## What the exercise asks
Write each line of the material exactly as given, from the top through the line that contains "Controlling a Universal", and omit all pictures.
══════
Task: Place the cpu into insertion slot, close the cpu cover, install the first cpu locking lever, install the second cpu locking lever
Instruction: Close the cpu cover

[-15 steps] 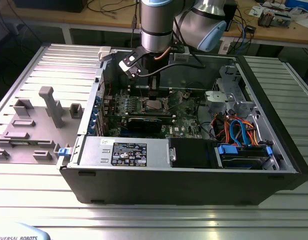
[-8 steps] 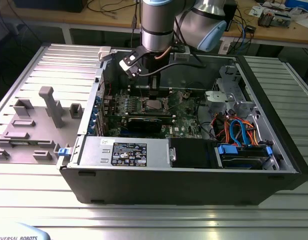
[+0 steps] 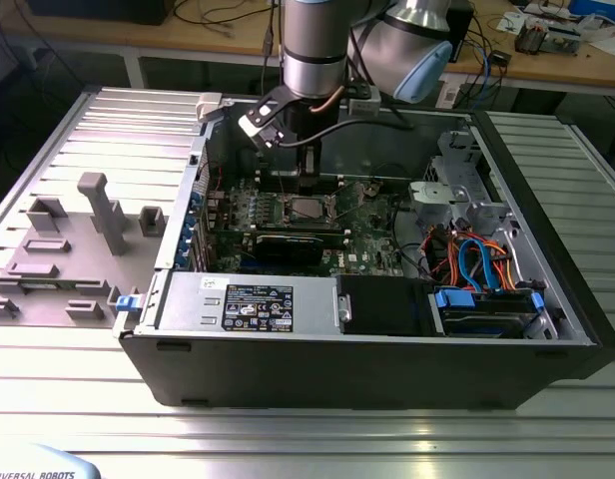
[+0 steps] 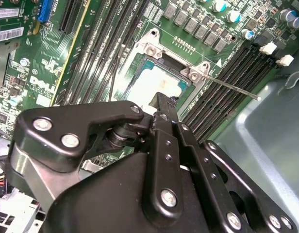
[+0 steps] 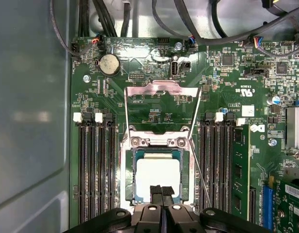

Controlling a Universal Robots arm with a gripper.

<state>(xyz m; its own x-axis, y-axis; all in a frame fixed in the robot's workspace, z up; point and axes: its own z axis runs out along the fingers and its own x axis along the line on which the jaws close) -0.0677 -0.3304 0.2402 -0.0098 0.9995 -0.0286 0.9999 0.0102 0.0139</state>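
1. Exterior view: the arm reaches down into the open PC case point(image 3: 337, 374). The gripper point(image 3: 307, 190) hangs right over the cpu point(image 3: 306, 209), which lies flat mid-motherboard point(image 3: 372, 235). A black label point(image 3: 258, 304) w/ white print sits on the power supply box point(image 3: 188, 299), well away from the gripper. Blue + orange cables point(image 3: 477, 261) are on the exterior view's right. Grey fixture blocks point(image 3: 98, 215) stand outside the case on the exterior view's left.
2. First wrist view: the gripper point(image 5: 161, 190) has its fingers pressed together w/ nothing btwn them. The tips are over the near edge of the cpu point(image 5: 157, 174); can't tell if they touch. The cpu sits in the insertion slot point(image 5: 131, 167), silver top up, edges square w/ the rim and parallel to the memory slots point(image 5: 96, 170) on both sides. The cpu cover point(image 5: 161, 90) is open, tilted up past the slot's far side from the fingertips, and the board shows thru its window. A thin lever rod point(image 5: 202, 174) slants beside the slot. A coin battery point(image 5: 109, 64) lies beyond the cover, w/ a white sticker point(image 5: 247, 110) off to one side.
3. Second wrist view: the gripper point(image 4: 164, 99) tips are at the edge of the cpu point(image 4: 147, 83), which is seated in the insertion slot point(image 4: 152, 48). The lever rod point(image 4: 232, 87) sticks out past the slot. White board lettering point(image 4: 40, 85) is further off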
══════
## Solution to this exercise
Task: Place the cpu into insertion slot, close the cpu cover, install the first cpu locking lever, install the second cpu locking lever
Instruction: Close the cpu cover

[-15 steps] 
[-8 steps] 
[+0 steps] 
[+0 steps] 
[+0 steps] 

Controlling a Universal Robots arm with a gripper.

No other output belongs to this answer.